The task | Should a line below contain the word "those", report it.

Given data |

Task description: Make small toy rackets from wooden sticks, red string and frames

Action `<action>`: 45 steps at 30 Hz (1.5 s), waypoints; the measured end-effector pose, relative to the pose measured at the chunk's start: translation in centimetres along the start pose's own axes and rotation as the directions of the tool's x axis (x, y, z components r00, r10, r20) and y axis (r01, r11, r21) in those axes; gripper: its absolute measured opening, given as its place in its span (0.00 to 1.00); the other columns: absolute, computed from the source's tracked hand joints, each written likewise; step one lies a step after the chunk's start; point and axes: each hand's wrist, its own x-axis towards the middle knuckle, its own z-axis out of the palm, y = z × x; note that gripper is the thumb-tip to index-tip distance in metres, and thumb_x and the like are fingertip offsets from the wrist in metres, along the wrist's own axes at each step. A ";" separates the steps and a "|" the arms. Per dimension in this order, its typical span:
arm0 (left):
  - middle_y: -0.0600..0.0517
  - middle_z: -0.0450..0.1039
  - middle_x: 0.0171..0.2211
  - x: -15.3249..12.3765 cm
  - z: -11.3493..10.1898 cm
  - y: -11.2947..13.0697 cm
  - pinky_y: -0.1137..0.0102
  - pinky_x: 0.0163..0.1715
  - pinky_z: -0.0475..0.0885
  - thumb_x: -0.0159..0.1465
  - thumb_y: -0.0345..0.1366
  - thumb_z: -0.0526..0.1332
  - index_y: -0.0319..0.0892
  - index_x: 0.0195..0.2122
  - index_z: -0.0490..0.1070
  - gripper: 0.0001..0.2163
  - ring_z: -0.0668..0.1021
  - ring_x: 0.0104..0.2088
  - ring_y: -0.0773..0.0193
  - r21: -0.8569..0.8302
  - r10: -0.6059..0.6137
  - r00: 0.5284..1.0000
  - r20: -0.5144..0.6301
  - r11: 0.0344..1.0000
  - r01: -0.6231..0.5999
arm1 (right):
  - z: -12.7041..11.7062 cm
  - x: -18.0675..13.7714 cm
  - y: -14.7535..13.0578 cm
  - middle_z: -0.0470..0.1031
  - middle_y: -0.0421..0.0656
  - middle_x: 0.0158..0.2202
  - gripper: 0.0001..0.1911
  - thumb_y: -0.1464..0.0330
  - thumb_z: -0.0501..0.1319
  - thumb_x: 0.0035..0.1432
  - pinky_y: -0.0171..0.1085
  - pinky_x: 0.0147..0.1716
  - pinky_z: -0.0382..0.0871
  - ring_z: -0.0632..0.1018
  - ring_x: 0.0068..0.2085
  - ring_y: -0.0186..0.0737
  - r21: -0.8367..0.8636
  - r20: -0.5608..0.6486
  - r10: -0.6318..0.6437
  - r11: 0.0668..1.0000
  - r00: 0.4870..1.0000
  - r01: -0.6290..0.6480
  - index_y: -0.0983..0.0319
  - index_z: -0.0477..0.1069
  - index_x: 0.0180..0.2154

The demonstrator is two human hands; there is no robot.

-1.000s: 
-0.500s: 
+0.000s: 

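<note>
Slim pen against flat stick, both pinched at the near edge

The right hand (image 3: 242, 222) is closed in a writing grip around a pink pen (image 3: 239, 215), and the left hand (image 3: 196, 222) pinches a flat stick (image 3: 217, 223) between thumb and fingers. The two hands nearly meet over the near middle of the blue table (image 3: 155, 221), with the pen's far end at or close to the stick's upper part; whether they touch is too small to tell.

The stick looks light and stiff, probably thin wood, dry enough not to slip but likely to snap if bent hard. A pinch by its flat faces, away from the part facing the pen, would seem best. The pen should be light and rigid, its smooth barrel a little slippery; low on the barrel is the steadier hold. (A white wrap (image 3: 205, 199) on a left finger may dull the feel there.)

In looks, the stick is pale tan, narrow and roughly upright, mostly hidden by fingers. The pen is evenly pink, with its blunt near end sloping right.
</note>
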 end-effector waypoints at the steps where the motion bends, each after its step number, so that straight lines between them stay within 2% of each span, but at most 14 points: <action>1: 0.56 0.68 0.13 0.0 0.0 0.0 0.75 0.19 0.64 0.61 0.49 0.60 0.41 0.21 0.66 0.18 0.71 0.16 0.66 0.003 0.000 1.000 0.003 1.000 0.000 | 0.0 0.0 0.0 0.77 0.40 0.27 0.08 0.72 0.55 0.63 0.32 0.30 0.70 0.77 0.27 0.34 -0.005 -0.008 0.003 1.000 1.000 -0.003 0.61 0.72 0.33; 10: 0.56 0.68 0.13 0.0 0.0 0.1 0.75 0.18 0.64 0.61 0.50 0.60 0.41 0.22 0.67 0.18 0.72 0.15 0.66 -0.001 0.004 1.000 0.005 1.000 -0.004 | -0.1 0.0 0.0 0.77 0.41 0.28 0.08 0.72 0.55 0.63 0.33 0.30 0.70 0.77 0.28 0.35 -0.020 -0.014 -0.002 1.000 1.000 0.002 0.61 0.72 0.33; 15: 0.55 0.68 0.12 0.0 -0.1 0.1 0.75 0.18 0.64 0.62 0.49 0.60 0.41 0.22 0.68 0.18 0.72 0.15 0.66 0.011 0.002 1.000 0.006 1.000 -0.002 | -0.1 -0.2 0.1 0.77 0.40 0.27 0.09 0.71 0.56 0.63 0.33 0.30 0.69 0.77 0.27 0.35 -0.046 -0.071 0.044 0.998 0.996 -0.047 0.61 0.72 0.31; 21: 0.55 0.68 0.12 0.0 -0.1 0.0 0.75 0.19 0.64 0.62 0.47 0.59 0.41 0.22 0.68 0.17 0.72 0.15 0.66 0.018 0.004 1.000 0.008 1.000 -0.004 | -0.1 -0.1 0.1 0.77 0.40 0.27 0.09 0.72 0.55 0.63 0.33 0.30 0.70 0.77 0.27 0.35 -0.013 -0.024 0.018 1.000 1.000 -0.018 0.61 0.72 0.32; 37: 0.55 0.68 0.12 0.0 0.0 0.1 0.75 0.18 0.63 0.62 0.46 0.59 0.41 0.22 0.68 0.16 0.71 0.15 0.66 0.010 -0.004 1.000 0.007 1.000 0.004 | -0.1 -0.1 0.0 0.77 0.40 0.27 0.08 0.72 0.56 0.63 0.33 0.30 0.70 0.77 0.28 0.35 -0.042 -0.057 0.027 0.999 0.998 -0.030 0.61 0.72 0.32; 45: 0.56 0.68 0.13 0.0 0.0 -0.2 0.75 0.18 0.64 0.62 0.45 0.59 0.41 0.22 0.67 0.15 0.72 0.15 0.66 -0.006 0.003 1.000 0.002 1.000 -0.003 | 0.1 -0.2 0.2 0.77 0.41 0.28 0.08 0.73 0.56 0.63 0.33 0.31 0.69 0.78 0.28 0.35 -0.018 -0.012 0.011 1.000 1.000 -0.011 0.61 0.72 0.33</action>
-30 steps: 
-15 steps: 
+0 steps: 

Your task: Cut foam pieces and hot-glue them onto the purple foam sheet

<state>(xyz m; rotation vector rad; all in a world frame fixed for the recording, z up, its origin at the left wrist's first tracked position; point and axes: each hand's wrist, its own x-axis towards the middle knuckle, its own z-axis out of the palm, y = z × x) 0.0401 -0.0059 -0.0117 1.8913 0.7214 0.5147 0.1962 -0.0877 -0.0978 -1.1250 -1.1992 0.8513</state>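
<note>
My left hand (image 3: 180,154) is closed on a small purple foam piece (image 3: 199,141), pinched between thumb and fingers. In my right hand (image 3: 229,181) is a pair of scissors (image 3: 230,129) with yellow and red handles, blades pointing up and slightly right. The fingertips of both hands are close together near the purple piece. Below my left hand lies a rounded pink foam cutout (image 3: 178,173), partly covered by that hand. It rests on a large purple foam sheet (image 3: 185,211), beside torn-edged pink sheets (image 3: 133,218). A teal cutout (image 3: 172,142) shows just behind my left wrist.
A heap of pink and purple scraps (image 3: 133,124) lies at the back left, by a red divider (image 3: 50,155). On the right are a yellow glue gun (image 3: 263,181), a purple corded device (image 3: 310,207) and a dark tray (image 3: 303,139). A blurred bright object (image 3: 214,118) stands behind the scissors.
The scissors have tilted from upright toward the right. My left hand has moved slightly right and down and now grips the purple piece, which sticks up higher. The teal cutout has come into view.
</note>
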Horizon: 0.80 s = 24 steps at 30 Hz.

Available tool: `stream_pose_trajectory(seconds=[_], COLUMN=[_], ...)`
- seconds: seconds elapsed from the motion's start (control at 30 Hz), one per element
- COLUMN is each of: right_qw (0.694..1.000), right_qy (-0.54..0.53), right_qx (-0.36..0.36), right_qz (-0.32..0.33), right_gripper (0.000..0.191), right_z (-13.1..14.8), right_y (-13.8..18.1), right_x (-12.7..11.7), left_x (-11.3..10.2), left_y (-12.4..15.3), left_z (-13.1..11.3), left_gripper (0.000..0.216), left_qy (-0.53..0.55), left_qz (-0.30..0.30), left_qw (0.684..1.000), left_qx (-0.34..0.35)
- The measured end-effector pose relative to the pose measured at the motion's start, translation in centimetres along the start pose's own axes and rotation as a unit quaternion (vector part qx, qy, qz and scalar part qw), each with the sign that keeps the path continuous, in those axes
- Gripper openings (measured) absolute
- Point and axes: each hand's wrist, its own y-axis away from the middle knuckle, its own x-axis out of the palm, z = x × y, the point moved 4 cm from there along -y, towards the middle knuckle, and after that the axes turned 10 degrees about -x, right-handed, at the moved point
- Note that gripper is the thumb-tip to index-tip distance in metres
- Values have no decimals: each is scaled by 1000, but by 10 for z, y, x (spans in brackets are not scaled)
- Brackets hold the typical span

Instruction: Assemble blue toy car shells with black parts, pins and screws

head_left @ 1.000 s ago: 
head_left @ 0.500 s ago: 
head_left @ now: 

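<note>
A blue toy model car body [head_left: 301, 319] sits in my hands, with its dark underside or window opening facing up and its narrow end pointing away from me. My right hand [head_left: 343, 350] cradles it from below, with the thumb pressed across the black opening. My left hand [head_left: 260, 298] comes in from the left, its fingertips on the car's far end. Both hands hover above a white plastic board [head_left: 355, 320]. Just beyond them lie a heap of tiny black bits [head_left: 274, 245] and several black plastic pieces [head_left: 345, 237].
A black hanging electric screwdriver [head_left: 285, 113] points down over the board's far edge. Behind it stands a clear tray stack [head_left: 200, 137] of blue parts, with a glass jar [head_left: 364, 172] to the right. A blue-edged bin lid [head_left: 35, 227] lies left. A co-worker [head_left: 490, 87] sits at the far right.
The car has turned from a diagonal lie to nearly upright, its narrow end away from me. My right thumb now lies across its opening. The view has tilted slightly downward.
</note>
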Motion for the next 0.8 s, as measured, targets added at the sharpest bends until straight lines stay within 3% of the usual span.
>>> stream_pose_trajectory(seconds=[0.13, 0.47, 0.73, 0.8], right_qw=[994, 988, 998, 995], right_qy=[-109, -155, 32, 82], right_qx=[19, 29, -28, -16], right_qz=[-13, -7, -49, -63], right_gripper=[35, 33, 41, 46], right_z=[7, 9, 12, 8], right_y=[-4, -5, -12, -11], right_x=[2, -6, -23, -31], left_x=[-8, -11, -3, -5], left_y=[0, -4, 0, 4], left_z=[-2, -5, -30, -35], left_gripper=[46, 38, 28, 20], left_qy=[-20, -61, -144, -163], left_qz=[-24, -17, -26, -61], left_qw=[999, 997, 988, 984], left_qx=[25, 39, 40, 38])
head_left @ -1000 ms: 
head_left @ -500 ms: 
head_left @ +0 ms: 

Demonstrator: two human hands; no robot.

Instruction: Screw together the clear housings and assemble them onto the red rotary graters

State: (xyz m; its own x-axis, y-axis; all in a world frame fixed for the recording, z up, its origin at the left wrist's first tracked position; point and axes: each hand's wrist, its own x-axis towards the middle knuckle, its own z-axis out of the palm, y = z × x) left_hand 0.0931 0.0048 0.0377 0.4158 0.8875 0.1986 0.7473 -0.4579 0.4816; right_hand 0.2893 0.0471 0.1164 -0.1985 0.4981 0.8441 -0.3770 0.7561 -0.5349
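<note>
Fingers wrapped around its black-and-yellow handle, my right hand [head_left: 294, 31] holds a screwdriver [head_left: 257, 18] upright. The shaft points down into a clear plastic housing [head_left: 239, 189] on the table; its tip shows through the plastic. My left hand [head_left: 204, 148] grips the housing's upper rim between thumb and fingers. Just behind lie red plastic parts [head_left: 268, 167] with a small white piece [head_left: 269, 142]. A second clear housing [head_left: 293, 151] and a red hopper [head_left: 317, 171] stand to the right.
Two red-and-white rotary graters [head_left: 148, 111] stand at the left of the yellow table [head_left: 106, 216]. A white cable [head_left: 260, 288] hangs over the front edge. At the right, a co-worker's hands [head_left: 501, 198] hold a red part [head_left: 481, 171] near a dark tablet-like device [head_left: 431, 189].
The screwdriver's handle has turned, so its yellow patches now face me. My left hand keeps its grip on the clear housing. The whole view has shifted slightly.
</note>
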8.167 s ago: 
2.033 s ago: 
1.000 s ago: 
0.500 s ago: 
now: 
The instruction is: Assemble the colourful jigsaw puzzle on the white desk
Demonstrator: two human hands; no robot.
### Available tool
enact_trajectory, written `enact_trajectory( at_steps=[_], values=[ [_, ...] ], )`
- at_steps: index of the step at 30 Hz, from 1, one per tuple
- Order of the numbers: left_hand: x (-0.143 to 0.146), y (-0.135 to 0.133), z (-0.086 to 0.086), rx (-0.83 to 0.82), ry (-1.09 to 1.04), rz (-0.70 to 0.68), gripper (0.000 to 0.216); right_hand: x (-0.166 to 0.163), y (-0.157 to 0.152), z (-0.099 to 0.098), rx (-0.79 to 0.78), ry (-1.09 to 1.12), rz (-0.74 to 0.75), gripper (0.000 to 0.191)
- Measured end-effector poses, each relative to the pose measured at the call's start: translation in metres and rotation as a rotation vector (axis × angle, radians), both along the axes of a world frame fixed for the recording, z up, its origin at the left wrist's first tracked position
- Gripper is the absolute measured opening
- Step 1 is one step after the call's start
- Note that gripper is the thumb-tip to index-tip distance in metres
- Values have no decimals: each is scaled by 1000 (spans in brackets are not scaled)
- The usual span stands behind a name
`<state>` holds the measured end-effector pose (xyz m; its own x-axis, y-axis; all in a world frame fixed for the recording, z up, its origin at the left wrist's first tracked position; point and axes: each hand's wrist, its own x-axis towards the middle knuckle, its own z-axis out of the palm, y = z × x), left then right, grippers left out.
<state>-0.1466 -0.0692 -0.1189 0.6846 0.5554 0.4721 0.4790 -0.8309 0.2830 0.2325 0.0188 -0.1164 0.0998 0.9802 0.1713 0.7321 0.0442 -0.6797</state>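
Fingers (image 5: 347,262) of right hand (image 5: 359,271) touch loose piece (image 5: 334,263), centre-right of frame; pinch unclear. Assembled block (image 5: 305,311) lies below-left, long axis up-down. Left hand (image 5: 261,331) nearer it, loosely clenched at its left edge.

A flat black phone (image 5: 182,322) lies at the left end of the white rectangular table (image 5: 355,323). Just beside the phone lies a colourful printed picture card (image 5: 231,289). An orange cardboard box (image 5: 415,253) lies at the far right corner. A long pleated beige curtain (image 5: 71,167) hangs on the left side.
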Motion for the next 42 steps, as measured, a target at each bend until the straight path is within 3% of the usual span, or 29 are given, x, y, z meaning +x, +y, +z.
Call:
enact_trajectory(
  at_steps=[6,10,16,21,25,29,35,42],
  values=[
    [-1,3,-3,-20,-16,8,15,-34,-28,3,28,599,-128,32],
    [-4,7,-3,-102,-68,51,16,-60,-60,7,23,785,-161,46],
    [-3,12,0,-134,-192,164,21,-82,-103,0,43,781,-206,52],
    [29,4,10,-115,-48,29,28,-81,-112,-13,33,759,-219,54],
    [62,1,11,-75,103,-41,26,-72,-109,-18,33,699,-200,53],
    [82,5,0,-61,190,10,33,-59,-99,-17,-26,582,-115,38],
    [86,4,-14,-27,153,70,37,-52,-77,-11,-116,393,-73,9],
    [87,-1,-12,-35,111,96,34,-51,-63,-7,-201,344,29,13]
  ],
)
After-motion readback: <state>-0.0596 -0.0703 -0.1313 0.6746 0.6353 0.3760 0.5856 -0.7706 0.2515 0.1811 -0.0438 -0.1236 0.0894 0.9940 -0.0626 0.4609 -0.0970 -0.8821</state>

Your response |
Action `<action>`: 45 steps at 30 Hz (1.5 s), waypoints; the measured end-effector pose, relative to the pose measured at the chunk's start: translation in centimetres along the start pose's own axes and rotation as the directions of the tool's x axis (x, y, z components r00, r10, r20) and y axis (r01, r11, r21) in those axes; gripper: its absolute measured opening, given as its place in its span (0.00 to 1.00); the other columns: absolute, computed from the source's tracked hand joints, each written likewise; step one lies a step after the chunk's start; point and axes: each hand's wrist, its own x-axis towards the middle knuckle, its own z-axis out of the palm, y = z × x; note that gripper is the thumb-tip to index-tip distance in metres, and thumb_x and the like are fingertip offsets from the wrist in metres, along the wrist's own axes at each step. A ";" separates the steps and a "|" the arms. Per dimension in this order, its typical span:
- The measured end-effector pose relative to the pose measured at the motion's start, translation in centimetres along the start pose's own axes and rotation as a unit quaternion (vector part qx, qy, qz and scalar part qw), each with the sign that keeps the path continuous, in those axes

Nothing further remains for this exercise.